Getting to know pyarrow and SQlite
0 stars 0 forks source link

Measure reading `parameter_value` JSON blobs #7

Open suvayu opened 2 months ago

suvayu commented 2 months ago

Additional comments

suvayu commented 1 month ago

Just thought I would list couple of options out there:

OleMussmann commented 1 month ago

After checking some more, line_profiler does not make much sense. The code-to-be-profiled needs to be decorated. Furthermore, it only checks how long the literal lines of the code take, without following function calls.

I've been looking into, and documenting

Quite surprisingly, the output of the profilers is rather different and - to me - hard to interpret. That's something I'd like to sort out with you together next time.

suvayu commented 1 month ago

Perfect timing! We can discuss tomorrow :⁠-⁠)

OleMussmann commented 1 month ago

For discussing later, let's check how close these are to real-world applications:

https://github.com/spine-tools/Spine-Database-API/tree/b6ee1cb7f35e9e628436a4912aab15f16e5852f6/benchmarks

suvayu commented 1 month ago

@OleMussmann I added a script and some SQL to the README in the spinedbapi dir that can read the BB_data.sqlite dataset.

The script parses the blob into a list of pandas.Series, maybe a good comparison with whatever Spine DB API does?

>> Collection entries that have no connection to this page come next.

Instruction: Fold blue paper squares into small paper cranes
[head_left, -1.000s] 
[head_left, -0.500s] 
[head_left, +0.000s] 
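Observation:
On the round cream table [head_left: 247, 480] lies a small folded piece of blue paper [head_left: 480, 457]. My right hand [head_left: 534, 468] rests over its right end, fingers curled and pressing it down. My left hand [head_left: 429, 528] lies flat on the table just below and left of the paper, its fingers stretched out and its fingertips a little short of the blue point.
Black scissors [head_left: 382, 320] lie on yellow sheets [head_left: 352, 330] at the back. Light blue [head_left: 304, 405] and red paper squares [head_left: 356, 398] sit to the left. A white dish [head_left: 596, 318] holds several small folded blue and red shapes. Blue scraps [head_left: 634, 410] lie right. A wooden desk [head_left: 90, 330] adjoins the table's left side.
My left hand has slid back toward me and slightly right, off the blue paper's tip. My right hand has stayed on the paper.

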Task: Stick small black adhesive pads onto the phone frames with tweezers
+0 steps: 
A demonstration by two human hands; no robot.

OleMussmann commented 1 month ago

Copied from: https://github.com/ESI-FAR/Mopo-arrow_sqlite/issues/8#issuecomment-2261565312

Possible encodings for the index part of map types:

suvayu commented 3 weeks ago

I'm not sure if this is the correct place to document this. A possible starting point for a pyarrow based implementation could be from Antti's experimental branch.

I've now pushed the Apache Arrow spinedb_api branch to Spine-Database-API repository in GitHub as discussed in the Toolbox UX meeting. Its name is 353_apache_arrow if you want to pull and check it out. Don't expect it to do miracles as it is mostly a proof-of-concept and a sandbox for me to get introduced with Arrow. The branch naturally requires pyarrow in addition to the usual spinedb_api dependencies to work. The beef of the branch is the spinedb_api.arrow_value module and the from_database() function in it which provides a drop-in replacement to spinedb_api.parameter_value.from_database(). arrow_value.from_database() returns Arrow types instead of the home-brewn types returned by parameter_value.from_database(). Note, that currently only some scalar types plus arrays and maps are supported. Uneven maps are "flattened" to Arrow tables such that indices missing in some dimensions are marked as null in the table. tests.test_arrow_value contains some unit tests that may be helpful... Or not.

suvayu commented 1 week ago

Another highly recommended profiler: austin-dist.